Yes, Hidden Figures shies away from the more horrifying aspects of 1960s racial tensions. The racism of Hidden Figures won’t leave you scarred for life, and it won’t traumatize your children. But the movie’s charms, namely the performances of its three leads, have their own kind of power to, perhaps, make people stop and think. The film has concocted an admittedly complicated stew of ambitions in telling a historical tale about three black women competing in a white man’s world. That director Theodore Melfi takes the 9 to 5 approach is no sin: he’s made a movie you can take your racist old relatives to, one that might actually change their minds, and their hearts.
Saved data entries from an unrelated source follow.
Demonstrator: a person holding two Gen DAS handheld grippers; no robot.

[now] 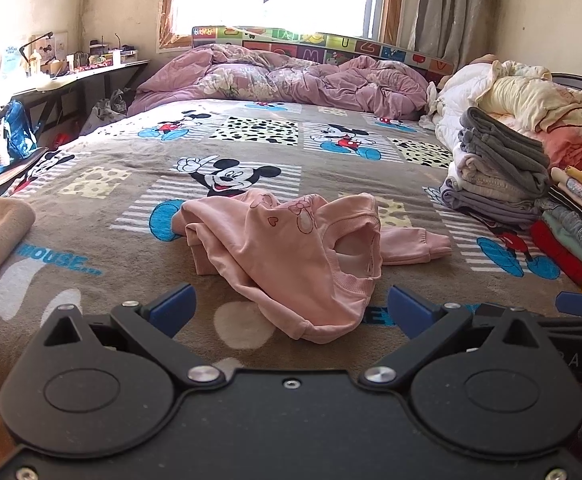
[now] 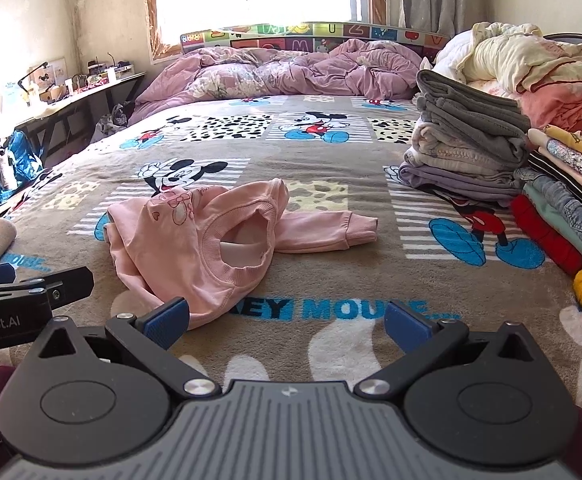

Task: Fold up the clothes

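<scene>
Pink crumpled cotton sweatshirt (image 1: 291, 248) lies on cartoon-print fleece blanket (image 1: 91, 184); left gripper (image 1: 291, 312) and right gripper (image 2: 287, 320) jaws wide, empty.

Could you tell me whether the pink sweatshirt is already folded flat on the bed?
No, the pink cotton sweatshirt lies crumpled on the cartoon-print blanket, one sleeve stretched sideways and its neck opening gaping.
</scene>
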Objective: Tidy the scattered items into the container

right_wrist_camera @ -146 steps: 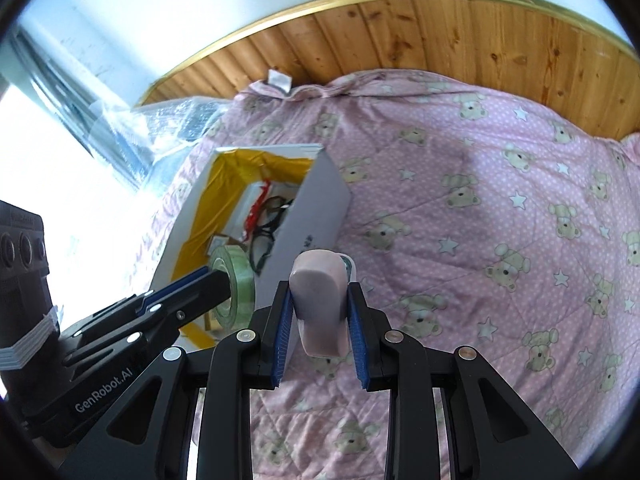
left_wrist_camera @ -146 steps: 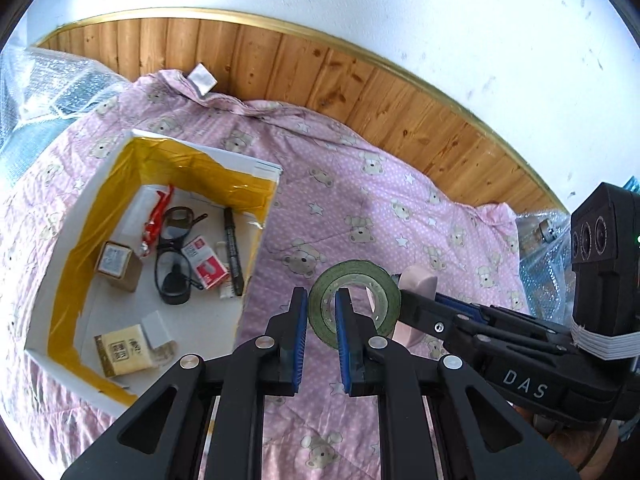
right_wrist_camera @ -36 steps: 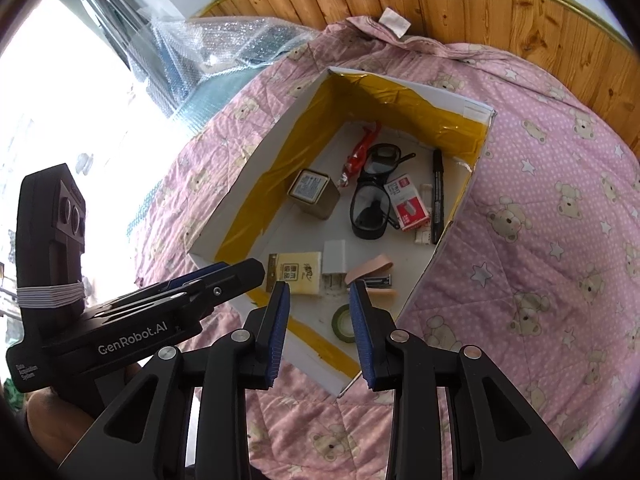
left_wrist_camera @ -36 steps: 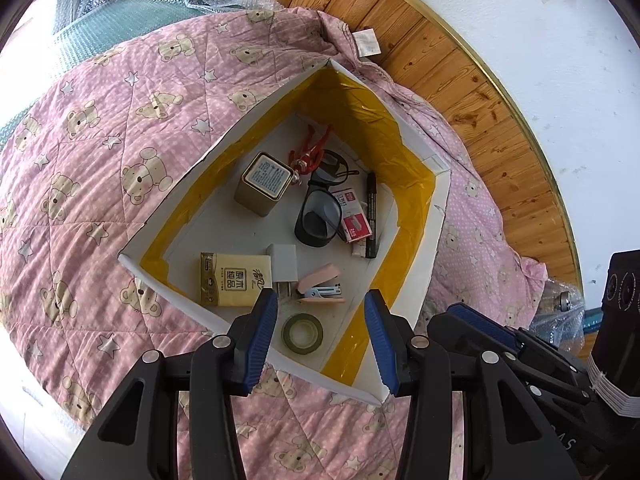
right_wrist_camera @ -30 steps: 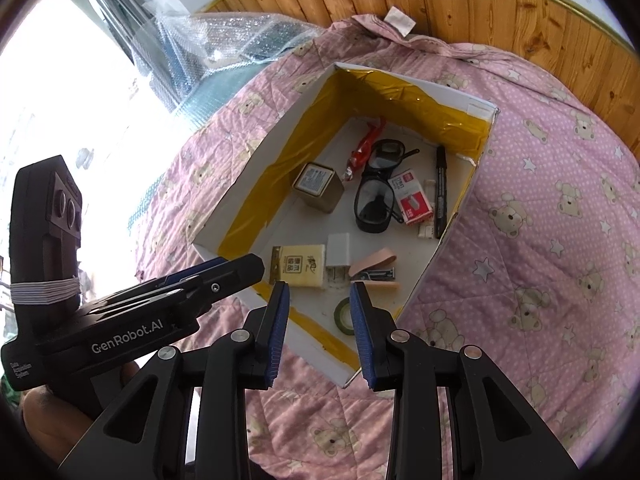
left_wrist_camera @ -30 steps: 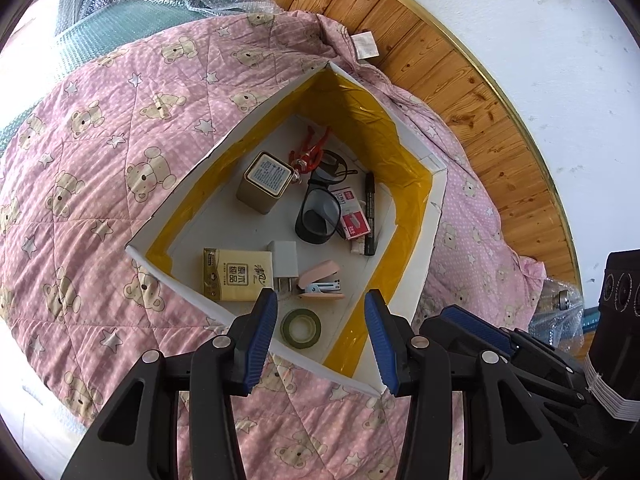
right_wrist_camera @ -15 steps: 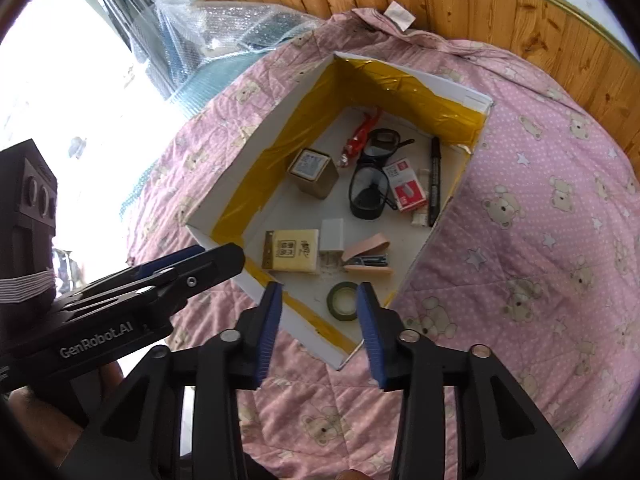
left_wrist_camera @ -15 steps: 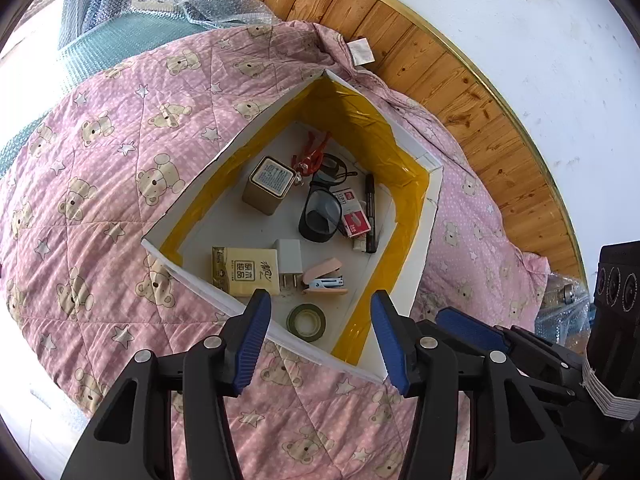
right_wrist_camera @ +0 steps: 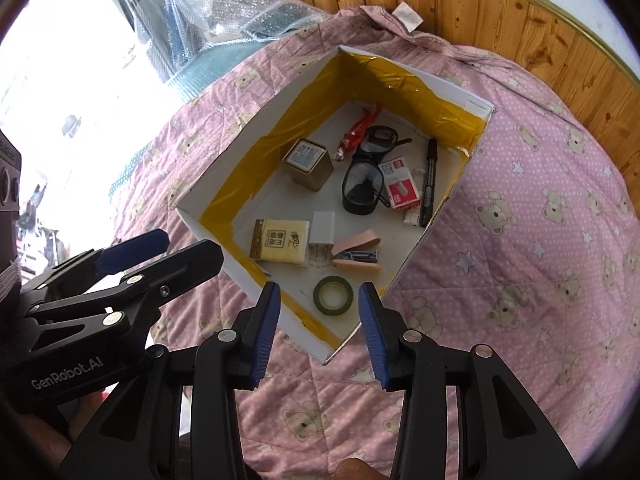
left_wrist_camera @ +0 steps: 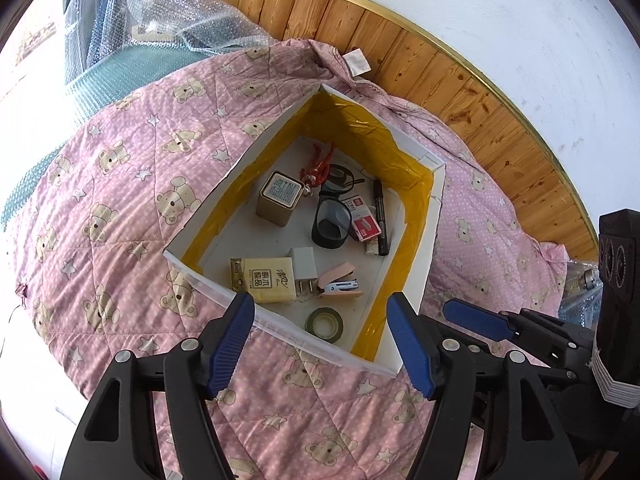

And even if Hidden Figures sometimes feels like a TV-movie trapped in a Hollywood prestige picture’s body, its three stars have enough electricity to fill the screen. That’s ultimately what makes this movie work. It’s the sheer unapologetic audacity of these women, and the embodied confidence of the actresses who play them, that holds us glued to the screen for two hours. When Mary Jackson (Monáe) enters a Virignia courthouse, requesting to be admitted to an all-white school so she can take night classes (to become an engineer), her poise and dignity and wit overpower even the judge himself, who’s clearly gunning for her at the beginning, until she charms him into giving her what she wants. It’s not unlike Hedey Lamarr (Harvey Korman), the con artist-district attorney in Blazing Saddles, convincing the bumbling governor (Mel Brooks) that appointing a black sheriff will secure his place in the annals of history. Mary Jackson isn’t a con artist, though; she’s a revolutionary.
Above all else, the movie is funny, and even though life for black people was incredibly hard during this time in our history, the film's refusal to paint their lives as somehow empty vacuums of oppression is just as important as those movies that dwell more deliberately on the tragic and violent things they endured. When Hidden Figures cuts to the home lives of these women—raising their kids, dating, talking to their husbands, eating at church picnics—it’s giving us a fuller picture, not just the sorrow and the struggle but also the joy and the heart.